> TASK TO CARRY OUT
Your answer must match the material exactly, line for line.

Start of GIVEN ENTRIES

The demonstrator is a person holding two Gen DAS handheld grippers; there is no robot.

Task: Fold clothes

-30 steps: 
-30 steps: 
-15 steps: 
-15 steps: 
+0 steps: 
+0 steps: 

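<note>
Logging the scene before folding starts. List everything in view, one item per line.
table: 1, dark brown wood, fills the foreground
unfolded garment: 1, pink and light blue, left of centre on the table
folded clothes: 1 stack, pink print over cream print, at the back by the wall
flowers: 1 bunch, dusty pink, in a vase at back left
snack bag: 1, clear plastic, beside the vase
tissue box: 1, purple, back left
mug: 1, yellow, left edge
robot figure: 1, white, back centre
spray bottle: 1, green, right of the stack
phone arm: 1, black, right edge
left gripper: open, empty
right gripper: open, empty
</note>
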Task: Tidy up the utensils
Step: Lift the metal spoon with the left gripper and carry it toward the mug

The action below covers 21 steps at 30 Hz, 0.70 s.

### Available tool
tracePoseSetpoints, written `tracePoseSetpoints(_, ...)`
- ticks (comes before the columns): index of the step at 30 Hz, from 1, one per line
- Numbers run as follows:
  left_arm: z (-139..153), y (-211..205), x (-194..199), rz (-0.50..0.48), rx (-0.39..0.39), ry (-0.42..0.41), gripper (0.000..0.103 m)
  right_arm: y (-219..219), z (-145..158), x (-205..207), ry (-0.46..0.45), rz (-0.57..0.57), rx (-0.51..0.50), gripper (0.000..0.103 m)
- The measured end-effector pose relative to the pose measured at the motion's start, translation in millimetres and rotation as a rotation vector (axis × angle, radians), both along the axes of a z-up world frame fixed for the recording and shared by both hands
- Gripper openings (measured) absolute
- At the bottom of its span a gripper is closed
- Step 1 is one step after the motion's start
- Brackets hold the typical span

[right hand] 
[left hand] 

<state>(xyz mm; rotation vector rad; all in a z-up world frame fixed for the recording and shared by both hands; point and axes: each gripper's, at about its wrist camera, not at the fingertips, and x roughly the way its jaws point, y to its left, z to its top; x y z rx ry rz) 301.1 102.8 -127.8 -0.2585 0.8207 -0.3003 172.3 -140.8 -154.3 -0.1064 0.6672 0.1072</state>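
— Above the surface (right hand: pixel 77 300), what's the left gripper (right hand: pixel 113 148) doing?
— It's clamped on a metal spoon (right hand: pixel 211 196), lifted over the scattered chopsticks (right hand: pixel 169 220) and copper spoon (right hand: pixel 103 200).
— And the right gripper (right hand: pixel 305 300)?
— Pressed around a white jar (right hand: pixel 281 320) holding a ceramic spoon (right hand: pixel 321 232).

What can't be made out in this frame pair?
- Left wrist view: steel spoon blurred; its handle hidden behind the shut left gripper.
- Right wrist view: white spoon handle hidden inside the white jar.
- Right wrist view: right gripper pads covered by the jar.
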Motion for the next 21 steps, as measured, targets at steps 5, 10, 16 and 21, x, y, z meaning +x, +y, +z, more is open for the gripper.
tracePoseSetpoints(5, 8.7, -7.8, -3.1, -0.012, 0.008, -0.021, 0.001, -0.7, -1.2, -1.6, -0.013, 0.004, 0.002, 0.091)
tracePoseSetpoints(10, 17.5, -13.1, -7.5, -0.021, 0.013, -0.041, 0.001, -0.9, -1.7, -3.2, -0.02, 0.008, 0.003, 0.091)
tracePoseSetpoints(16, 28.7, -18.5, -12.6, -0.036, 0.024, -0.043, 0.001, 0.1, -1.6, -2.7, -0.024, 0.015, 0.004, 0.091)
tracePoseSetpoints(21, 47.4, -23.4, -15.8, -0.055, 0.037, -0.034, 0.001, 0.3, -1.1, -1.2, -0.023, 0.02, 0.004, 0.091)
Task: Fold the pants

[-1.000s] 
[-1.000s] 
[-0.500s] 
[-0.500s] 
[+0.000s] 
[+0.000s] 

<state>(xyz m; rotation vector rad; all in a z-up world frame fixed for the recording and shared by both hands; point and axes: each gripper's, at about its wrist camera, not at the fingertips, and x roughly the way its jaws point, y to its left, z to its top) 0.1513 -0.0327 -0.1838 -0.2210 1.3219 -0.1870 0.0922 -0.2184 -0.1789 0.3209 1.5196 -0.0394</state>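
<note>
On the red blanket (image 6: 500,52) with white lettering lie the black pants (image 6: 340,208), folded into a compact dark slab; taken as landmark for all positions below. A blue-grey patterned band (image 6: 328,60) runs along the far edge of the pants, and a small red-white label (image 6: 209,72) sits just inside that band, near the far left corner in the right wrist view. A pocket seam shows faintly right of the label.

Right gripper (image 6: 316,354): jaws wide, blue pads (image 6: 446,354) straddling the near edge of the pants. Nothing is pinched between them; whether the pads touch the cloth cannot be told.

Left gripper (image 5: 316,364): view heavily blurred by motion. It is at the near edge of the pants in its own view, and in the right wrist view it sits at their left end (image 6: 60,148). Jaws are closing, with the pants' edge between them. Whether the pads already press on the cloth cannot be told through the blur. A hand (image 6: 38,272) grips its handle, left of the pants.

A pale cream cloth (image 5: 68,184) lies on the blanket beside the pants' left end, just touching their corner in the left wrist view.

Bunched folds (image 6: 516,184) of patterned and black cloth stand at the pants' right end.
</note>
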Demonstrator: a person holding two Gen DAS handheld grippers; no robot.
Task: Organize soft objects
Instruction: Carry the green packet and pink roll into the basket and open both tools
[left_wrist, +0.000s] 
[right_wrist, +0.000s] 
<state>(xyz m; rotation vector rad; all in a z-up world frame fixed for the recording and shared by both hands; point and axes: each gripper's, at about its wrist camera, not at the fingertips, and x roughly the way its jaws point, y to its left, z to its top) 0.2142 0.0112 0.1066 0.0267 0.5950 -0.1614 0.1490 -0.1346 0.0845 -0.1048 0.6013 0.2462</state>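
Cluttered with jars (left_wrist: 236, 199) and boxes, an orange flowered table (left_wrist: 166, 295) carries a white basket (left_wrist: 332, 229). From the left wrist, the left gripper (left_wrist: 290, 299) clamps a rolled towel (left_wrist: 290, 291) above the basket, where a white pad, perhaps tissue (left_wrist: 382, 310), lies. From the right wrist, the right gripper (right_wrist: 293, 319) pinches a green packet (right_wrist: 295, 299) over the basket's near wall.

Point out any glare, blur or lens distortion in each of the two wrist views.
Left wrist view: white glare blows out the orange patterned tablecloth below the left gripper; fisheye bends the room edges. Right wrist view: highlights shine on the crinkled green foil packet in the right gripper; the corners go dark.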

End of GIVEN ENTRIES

> EXERCISE ANSWER
The demonstrator is a person holding two Gen DAS handheld grippers; there is no robot.

Task: Fold clothes

-30 steps: 
-30 steps: 
-15 steps: 
-15 steps: 
+0 steps: 
+0 steps: 

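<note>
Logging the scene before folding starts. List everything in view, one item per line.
table: 1, dark brown wood, fills the foreground
unfolded garment: 1, pink and light blue, left of centre on the table
folded clothes: 1 stack, pink print over cream print, at the back by the wall
flowers: 1 bunch, dusty pink, in a vase at back left
snack bag: 1, clear plastic, beside the vase
tissue box: 1, purple, back left
mug: 1, yellow, left edge
robot figure: 1, white, back centre
spray bottle: 1, green, right of the stack
phone arm: 1, black, right edge
left gripper: open, empty
right gripper: open, empty
</note>
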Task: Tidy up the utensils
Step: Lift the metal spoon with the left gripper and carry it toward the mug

The action below covers 21 steps at 30 Hz, 0.70 s.

### Available tool
tracePoseSetpoints, written `tracePoseSetpoints(_, ...)`
- ticks (comes before the columns): index of the step at 30 Hz, from 1, one per line
- Numbers run as follows:
  left_arm: z (-139..153), y (-211..205), x (-194..199), rz (-0.50..0.48), rx (-0.39..0.39), ry (-0.42..0.41), gripper (0.000..0.103 m)
  right_arm: y (-219..219), z (-145..158), x (-205..207), ry (-0.46..0.45), rz (-0.57..0.57), rx (-0.51..0.50), gripper (0.000..0.103 m)
- The measured end-effector pose relative to the pose measured at the motion's start, translation in millimetres and rotation as a rotation vector (axis × angle, radians), both along the axes of a z-up world frame fixed for the recording and shared by both hands
- Gripper openings (measured) absolute
- At the bottom of its span a gripper is closed
- Step 1 is one step after the motion's start
- Brackets hold the typical span

[right hand] 
[left hand] 

<state>(xyz mm; rotation vector rad; all in a z-up world frame fixed for the recording and shared by both hands; point and axes: each gripper's, at about its wrist camera, not at the fingertips, and x roughly the way its jaws point, y to its left, z to its top; x y z rx ry rz) 301.1 102.8 -127.8 -0.2585 0.8207 -0.3003 172.3 -140.8 -154.3 -0.1064 0.6672 0.1072</state>
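— Above the surface (right hand: pixel 77 300), what's the left gripper (right hand: pixel 113 148) doing?
— It's clamped on a metal spoon (right hand: pixel 211 196), lifted over the scattered chopsticks (right hand: pixel 169 220) and copper spoon (right hand: pixel 103 200).
— And the right gripper (right hand: pixel 305 300)?
— Pressed around a white jar (right hand: pixel 281 320) holding a ceramic spoon (right hand: pixel 321 232).

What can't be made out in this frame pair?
- Left wrist view: steel spoon blurred; its handle hidden behind the shut left gripper.
- Right wrist view: white spoon handle hidden inside the white jar.
- Right wrist view: right gripper pads covered by the jar.
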Motion for the next 21 steps, as measured, targets at steps 5, 10, 16 and 21, x, y, z meaning +x, +y, +z, more is open for the gripper.
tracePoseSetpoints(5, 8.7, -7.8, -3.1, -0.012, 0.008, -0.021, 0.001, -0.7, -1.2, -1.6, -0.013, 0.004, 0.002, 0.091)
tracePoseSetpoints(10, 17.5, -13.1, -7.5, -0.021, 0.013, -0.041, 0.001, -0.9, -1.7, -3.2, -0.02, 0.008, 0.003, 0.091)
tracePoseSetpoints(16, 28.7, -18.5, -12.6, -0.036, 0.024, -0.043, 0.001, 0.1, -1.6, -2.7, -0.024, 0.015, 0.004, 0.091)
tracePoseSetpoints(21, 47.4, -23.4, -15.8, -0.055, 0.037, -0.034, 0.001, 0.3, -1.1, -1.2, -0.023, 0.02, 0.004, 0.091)
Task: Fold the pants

[-1.000s] 
[-1.000s] 
[-0.500s] 
[-0.500s] 
[+0.000s] 
[+0.000s] 

<state>(xyz m; rotation vector rad; all in a z-up world frame fixed for the recording and shared by both hands; point and axes: each gripper's, at about its wrist camera, not at the fingertips, and x roughly the way its jaws point, y to its left, z to its top) 0.1513 -0.0327 -0.1838 -0.2210 1.3219 -0.1870 0.0922 -0.2184 -0.1789 0.3209 1.5196 -0.0394</state>
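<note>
On the red blanket (image 6: 500,52) with white lettering lie the black pants (image 6: 340,208), folded into a compact dark slab; taken as landmark for all positions below. A blue-grey patterned band (image 6: 328,60) runs along the far edge of the pants, and a small red-white label (image 6: 209,72) sits just inside that band, near the far left corner in the right wrist view. A pocket seam shows faintly right of the label.

Right gripper (image 6: 316,354): jaws wide, blue pads (image 6: 446,354) straddling the near edge of the pants. Nothing is pinched between them; whether the pads touch the cloth cannot be told.

Left gripper (image 5: 316,364): view heavily blurred by motion. It is at the near edge of the pants in its own view, and in the right wrist view it sits at their left end (image 6: 60,148). Jaws are closing, with the pants' edge between them. Whether the pads already press on the cloth cannot be told through the blur. A hand (image 6: 38,272) grips its handle, left of the pants.

A pale cream cloth (image 5: 68,184) lies on the blanket beside the pants' left end, just touching their corner in the left wrist view.

Bunched folds (image 6: 516,184) of patterned and black cloth stand at the pants' right end.
</note>
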Demonstrator: a person holding two Gen DAS handheld grippers; no robot.
Task: Organize soft objects
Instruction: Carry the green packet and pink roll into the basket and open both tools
[left_wrist, +0.000s] 
[right_wrist, +0.000s] 
<state>(xyz m; rotation vector rad; all in a z-up world frame fixed for the recording and shared by both hands; point and axes: each gripper's, at about its wrist camera, not at the fingertips, and x roughly the way its jaws point, y to its left, z to its top) 0.2142 0.0112 0.1066 0.0267 0.5950 -0.1614 0.1490 -0.1346 0.0845 -0.1048 0.6013 0.2462</state>
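Cluttered with jars (left_wrist: 236, 199) and boxes, an orange flowered table (left_wrist: 166, 295) carries a white basket (left_wrist: 332, 229). From the left wrist, the left gripper (left_wrist: 290, 299) clamps a rolled towel (left_wrist: 290, 291) above the basket, where a white pad, perhaps tissue (left_wrist: 382, 310), lies. From the right wrist, the right gripper (right_wrist: 293, 319) pinches a green packet (right_wrist: 295, 299) over the basket's near wall.

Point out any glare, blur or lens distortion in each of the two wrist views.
Left wrist view: white glare blows out the orange patterned tablecloth below the left gripper; fisheye bends the room edges. Right wrist view: highlights shine on the crinkled green foil packet in the right gripper; the corners go dark.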

The exercise asks for nothing more than this.